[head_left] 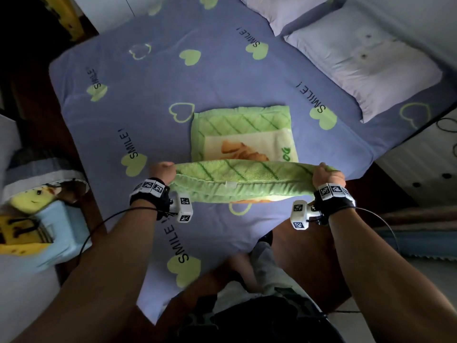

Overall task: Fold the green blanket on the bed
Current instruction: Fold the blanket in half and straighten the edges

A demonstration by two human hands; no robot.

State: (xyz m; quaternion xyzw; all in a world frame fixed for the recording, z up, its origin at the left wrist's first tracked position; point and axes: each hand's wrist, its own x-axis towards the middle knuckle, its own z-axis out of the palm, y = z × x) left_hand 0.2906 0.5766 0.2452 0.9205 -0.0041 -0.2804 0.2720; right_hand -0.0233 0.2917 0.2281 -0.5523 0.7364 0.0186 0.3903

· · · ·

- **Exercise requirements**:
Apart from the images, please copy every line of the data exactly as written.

- **Solution for this exercise**:
[head_left] 

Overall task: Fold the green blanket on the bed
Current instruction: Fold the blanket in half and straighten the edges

A demonstration by two human hands; no robot.

State: (xyz m; quaternion xyzw; all in a world frame fixed for the recording, z up, its origin at the left wrist's first tracked position; point and axes: each hand's wrist, its own x-axis towards the middle knuckle, its own z-axis out of the palm, y = z × x) left_hand 0.2906 0.5766 0.2452 0.9205 -0.0041 -0.2804 0.2720; right_hand -0.0233 0.2917 0.2281 -0.5523 0.7364 0.0186 0.3903

No more output is expected.